Over the next three days we alternately sailed and motored in varying strengths of wind and at times surrounded by dolphins and seals.

About 20 miles east of Gisborne at about 2.00am we had a somewhat unnerving experience. We observed what we thought was a red port light, a single white steaming light and a small white light some distance behind coming towards us at about 45 degrees on starboard. We were motoring and so were the give way vessel and more or less on a collision course. As we got closer I decided to alter course to starboard to pass behind whatever it was. When I did this the first vessel lit up his boat with deck lights and put a spotlight on the barge he was towing. He was now stopped, or nearly, and the barge behind him, he was now winching in towards him, no doubt in order to discourage us from going between. At the time I could not remember what the lights were for a tugboat towing a barge but the thought had gone through my mind that this was what it was. I think he had some lights out--and knew it! We ended up passing it by about 100 metres on our port side. I thought about the yacht off Little Barrier a few years ago that was run over by a barge and realised how easily it could happen.

On the fourth morning we saw White Island blowing small puffs of steam into the air and knew that Tauranga was in sight. It seems that the wind in the North Island is much kinder to yachties than it is down south and we finished this leg by sailing for a whole day. After four days at sea, mostly motoring, we were glad to be back on dry land and the icing on the cake was the arrival of our granddaughters who we hadn’t seen for over three months. Our crew left us here as the delays caused by Lusi had added extra time to their voyage and they were keen to get home.

After two days of catching up with family, our son joined Ian for the final leg to Auckland via one of our favourite places, Great Mercury Island.

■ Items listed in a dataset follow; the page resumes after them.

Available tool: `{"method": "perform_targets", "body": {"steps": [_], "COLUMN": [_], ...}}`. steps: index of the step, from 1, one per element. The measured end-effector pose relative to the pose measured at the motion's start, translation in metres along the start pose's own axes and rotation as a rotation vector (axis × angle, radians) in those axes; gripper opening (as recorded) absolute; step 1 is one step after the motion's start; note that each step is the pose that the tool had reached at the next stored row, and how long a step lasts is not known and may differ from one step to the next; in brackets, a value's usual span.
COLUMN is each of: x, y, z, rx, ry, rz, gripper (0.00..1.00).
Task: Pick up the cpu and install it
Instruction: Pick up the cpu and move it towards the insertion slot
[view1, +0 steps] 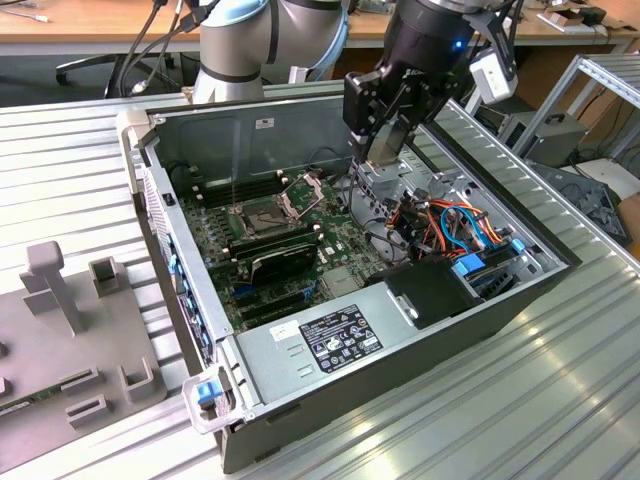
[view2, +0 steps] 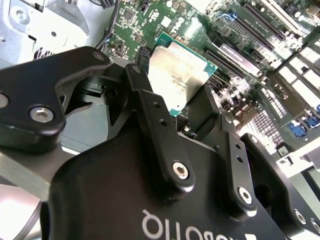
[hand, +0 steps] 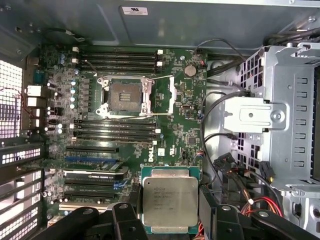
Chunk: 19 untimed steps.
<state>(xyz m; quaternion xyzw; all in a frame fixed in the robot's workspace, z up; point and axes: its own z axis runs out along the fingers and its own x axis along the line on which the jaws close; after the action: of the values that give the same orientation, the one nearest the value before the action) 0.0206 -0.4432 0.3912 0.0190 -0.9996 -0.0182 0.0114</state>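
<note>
The cpu (hand: 170, 197), a flat square chip with a dull silver top and a green rim, is clamped by its edges in my gripper (hand: 169, 212), which is shut on it. In the second wrist view the cpu (view2: 176, 67) sits between the two black fingers (view2: 150, 112) above the green motherboard. In the exterior view my gripper (view1: 385, 160) hangs over the open computer case, to the exterior view's right of the open socket (view1: 262, 215). The socket (hand: 122, 95) lies bare, with its metal frame (hand: 167, 95) swung open beside it.
The case (view1: 500, 310) lies on its side on a ribbed metal table. Black memory sticks (hand: 117, 57) flank the socket. A graphics card (view1: 285, 258), a power supply (view1: 320, 340), a metal drive cage (hand: 272, 115) and coloured cables (view1: 455, 225) crowd the inside. A grey fixture (view1: 70, 340) lies at the exterior view's left.
</note>
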Motion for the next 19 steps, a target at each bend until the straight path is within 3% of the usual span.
{"method": "perform_targets", "body": {"steps": [19], "x": [-0.0002], "y": [0.0008], "z": [0.0063], "rx": [0.0000], "ry": [0.0000], "rz": [0.000], "gripper": [0.55]}}
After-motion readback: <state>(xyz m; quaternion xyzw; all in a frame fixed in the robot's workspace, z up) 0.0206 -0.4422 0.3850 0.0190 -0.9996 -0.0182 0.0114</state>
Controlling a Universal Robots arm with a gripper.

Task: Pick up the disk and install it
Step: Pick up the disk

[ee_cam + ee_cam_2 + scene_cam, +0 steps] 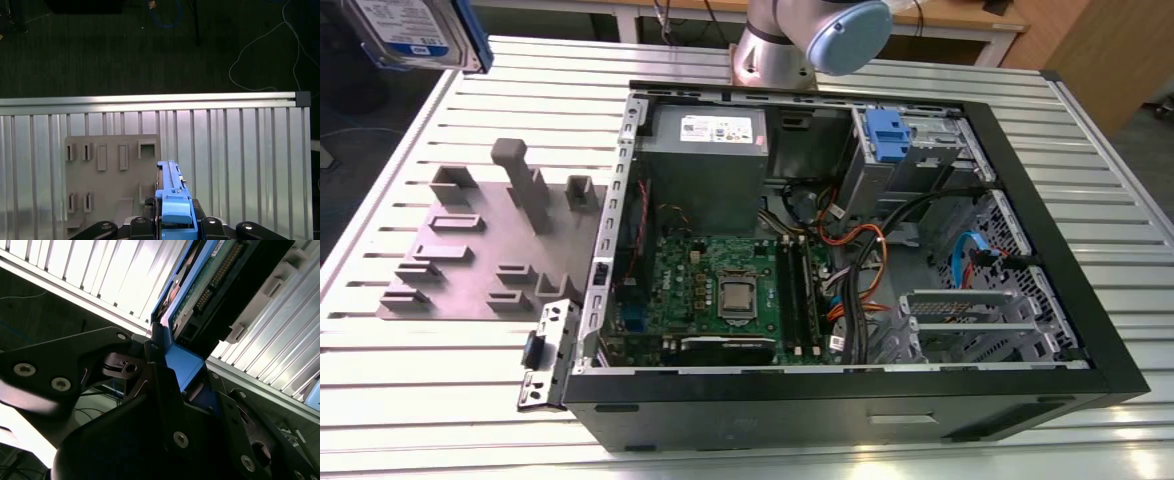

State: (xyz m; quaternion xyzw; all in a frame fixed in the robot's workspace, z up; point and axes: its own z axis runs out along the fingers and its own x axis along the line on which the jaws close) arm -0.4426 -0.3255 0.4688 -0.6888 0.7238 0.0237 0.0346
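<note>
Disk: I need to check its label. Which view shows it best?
The exterior view: the disk shows its labelled face, partly cut off at the picture's edge. The second wrist view shows its connector end; the first wrist view, its blue frame edge-on.

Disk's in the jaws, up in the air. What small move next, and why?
The disk hangs clamped in the jaws near the grey fixture, apart from the computer case; probably carry it across toward the drive cage.
</note>
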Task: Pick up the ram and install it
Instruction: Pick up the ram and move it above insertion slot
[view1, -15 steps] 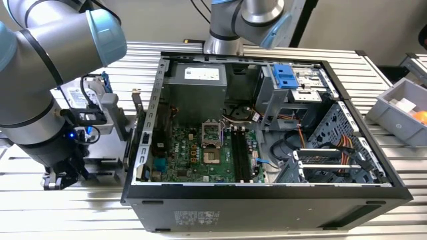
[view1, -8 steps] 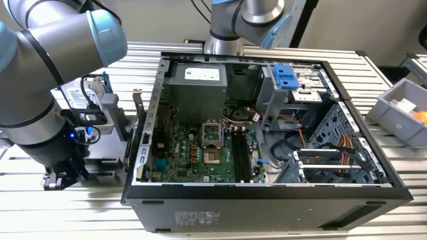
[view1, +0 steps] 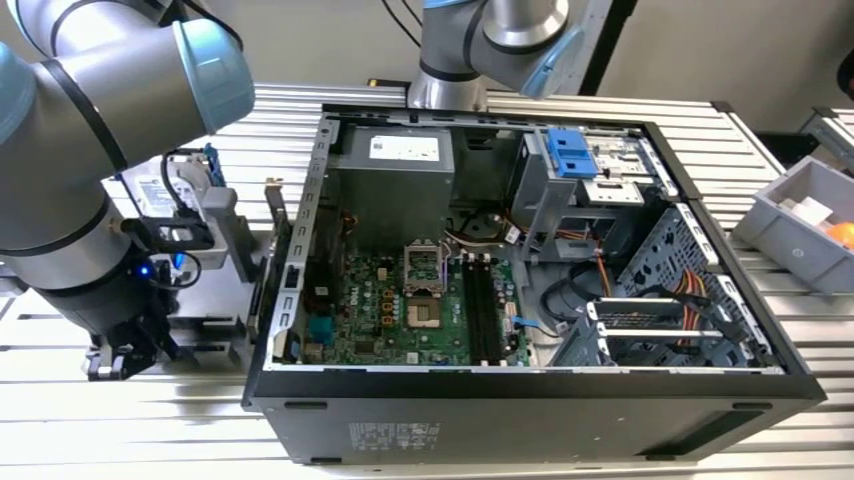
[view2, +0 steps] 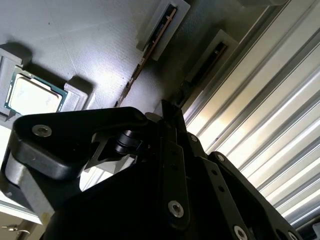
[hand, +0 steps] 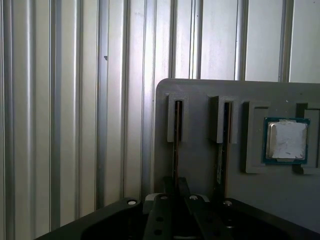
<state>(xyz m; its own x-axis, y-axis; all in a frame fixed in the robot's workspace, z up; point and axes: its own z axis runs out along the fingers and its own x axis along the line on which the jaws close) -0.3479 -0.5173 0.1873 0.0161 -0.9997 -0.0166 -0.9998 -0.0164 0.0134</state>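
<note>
two ram sticks stand on edge in the slots of a grey tray (hand: 200, 90), near a square silver chip (hand: 286, 140). the gripper (hand: 176, 184) is down over the ram stick (hand: 176, 127) farther from the chip, in line with it in both wrist views; whether it clamps that stick or is loose i cannot tell. the other stick (hand: 221, 135) stands just beside. in the exterior view the gripper hangs low to the exterior view's left of the open computer case (view1: 534, 400), apart from its black slots (view1: 483, 300).
</note>
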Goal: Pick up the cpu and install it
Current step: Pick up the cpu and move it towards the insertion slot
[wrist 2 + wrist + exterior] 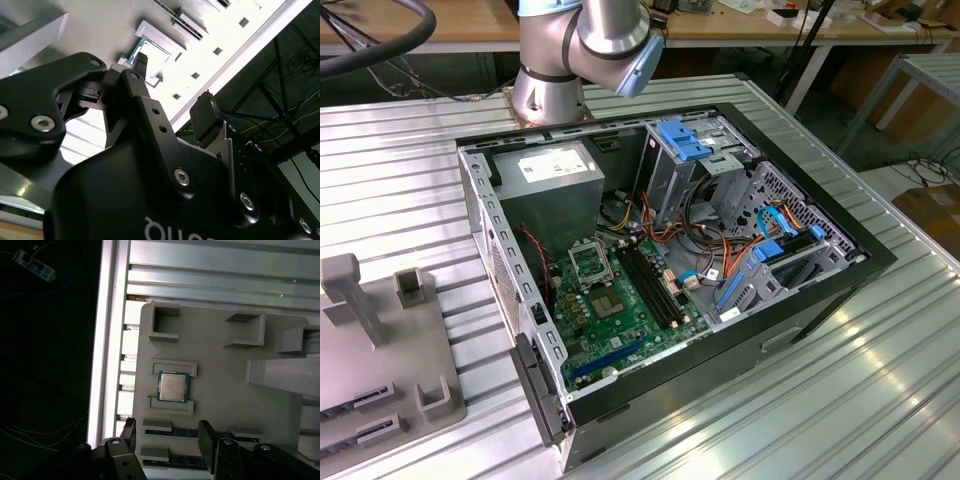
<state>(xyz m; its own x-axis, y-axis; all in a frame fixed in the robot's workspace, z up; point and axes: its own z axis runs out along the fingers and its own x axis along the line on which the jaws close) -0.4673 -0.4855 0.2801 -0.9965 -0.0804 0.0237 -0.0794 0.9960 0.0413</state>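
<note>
In the first wrist view the picture's edge cuts off the black two-fingered claw (167, 435), whose fingers cover the ends of the blue memory sticks (175, 431) between them. The grey moulded holder tray (380, 340) runs off the exterior view's left.

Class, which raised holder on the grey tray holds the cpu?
The pair of low facing bars: the cpu lies flat between them. The taller box-shaped pockets on the grey tray hold no chip.
</note>
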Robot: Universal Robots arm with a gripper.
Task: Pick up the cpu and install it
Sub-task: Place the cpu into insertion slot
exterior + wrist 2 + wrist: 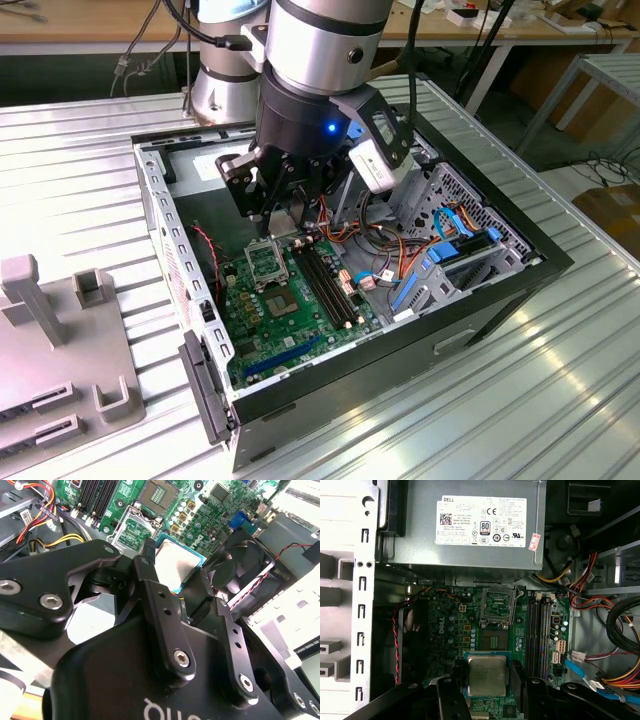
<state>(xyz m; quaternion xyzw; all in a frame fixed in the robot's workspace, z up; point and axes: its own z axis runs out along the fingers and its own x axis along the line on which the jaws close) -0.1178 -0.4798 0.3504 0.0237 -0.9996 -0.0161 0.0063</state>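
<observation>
In the exterior view I see the gripper (pixel 272 225) low inside the computer case (pixel 540 262), over the socket (pixel 262 262); in the second wrist view it is closed on the cpu (pixel 175 565); in the first wrist view the cpu (pixel 487 675) hangs above the motherboard (pixel 450 630), the socket (pixel 497 602) looks empty; I judge pickup done, seating not.
</observation>
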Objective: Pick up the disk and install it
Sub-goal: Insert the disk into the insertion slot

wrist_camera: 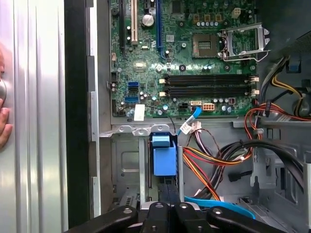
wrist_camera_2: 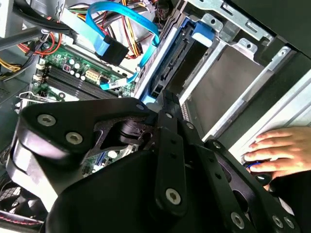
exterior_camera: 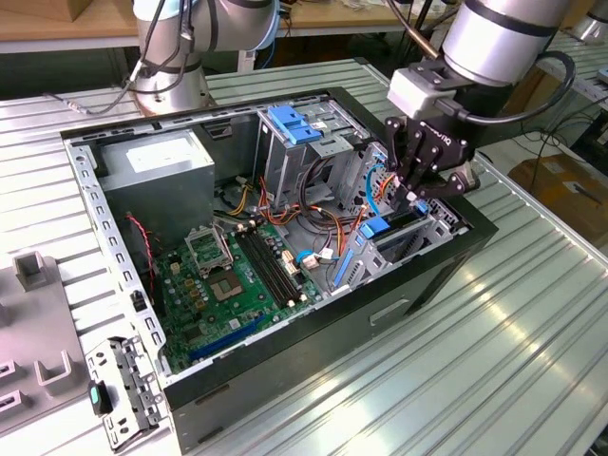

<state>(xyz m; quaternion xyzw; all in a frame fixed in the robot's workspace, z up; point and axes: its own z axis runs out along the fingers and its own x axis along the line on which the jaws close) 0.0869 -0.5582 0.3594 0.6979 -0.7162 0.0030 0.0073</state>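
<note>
- A small perforated metal bracket (exterior_camera: 122, 394) lies on the ribbed metal counter (exterior_camera: 494, 361), beside the near corner of the open computer case (exterior_camera: 380, 313).
- Inside the case, the green motherboard (exterior_camera: 228, 285) lies flat on the floor, with its long black memory slots bare.
- Towards the exterior view's right, the disk (exterior_camera: 380, 228) stands on edge in the silver drive cage (exterior_camera: 437, 233), seated between the cage walls. Its blue side rail faces the motherboard.
- In the second wrist view the disk (wrist_camera_2: 167, 63) shows its dark connector edge. In the first wrist view its blue rail end (wrist_camera: 163, 158) sits in the slot.
- The black pincer (exterior_camera: 418, 195) hangs straight above the disk's upper edge. In the first wrist view its tips (wrist_camera: 169, 209) are pressed together, side by side. I cannot tell whether they touch the disk.
- A person's hand (wrist_camera_2: 282, 153) rests on the case's outer edge, just beside the cage.
- A blue flat cable (wrist_camera_2: 121, 19) and a bunch of red, orange and yellow wires (wrist_camera: 209, 160) loop past the cage.
- Farther back, a blue latch (exterior_camera: 290, 123) tops a second metal cage.
- A grey power-supply box (exterior_camera: 157, 166) fills the far corner.
</note>
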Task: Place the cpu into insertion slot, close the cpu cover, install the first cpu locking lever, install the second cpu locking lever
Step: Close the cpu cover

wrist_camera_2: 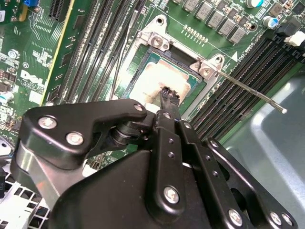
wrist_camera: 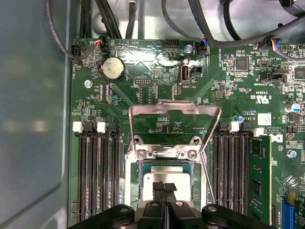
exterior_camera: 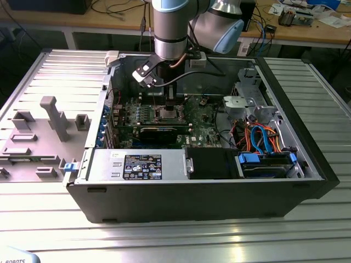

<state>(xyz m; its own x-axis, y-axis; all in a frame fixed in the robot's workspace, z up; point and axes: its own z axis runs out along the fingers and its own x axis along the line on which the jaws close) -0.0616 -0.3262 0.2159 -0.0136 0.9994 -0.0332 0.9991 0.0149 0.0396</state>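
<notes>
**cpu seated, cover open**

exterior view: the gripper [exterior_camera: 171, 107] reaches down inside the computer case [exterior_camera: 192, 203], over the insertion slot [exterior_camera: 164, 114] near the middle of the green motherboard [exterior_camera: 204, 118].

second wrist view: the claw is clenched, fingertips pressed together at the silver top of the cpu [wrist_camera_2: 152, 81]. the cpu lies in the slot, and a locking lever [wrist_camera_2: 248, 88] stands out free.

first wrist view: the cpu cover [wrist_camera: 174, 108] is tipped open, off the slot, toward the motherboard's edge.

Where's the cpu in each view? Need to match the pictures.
Exterior view: the cpu sits in the middle of the motherboard, directly under the gripper.
First wrist view: cpu in the insertion slot, at the gripper tip.
Second wrist view: cpu, pale square at the gripper tip.
Shared landmark: the gripper tip.
</notes>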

Then it was all downhill and motoring (of course) back to Westhaven - 89 days away
and 3422 nautical miles covered.

Conclusion:

This was an awesome trip. The scenery was very spectacular, the boat was perfect for the job, weather was more difficult than we anticipated and having a timetable, albeit loose, to pick up and put down crew forced us to make some movement decisions that we would have preferred not to have made. Having said that, there wasn’t a single person I would not take again and would recommend this trip to others. We saw only a few other boats, only one other yacht came from Auckland that we are aware of, one from Australia, one from England, three from Dunedin and one from Nelson. Because there are so few visiting boats, you’re a bit of a novelty to the locals and they tell you all the 'gossip' about other boats. We went to places that you can only get to by boat and you are in really remote spots where you are really on your own. So be well prepared.

Anchoring

We carried four anchors – 1x65lb CQR and two Manson 45lb ploughs and 1x55lb Delta.. The main anchor 65lb CQR on 50 meters of 10mm tested chain then to 50meters of 18mm nylon braid. We had enough extra chain and warp to deploy four anchors if needed. I’m a bit paranoid about secure anchorages especially in deep water and if I did this trip again I would have 100 meters chain on this main anchor. Around Northland we usually anchor on a 45lb Manson plough but changed to the bigger CQR at Akaroa during a blow. We have a horizontal Maxwell anchor winch and we did have some problems with the gypsy so used a buoy line on the anchor all the time and sometimes brought the anchor up on that.

Navigation

In the cockpit we have a Garmin 750S chart plotter, inside we have a Navman plotter and on a laptop we have Memory Maps. Every one of these gave us some problems. We encountered a real storm in Cook Strait with winds up to 60knots with driving rain and spume and the Garmin being a touch screen device went berserk. This was something I had never considered and could be easily remedied with a piece of good clear plastic over the screen. In my opinion the charting system in the Garmin is sometimes difficult. The names used to identify places are very often not the names you would expect to find in that place. They often refer to rivers or some obscure name that appears to have come from a Lands and Survey map rather than a marine chart.

There are also different levels of information depending on the scale being used. This can be a trap if you are doing a longish trip and have say 25miles of chart showing. Several times I observed 'places to avoid' visually, but until I changed the scale to say three miles, there was no danger shown. A couple of times when coming on watch at night it took me a few minutes to get my brain around just where we were. That aside the Garmin worked fine. The Navman after a while failed to depict the actual charting system we had entered into it and reverted to its default system – interesting that when we got back to Auckland it came back again. The Memory Maps which are by far the most readable charts, completely died, but this may have been a computer problem. I do running fixes on a paper chart on the longer coastal trips. Modern electronic navigation devises are wonderful, but I’m just a tad distrustful of them and frequently revert to traditional methods.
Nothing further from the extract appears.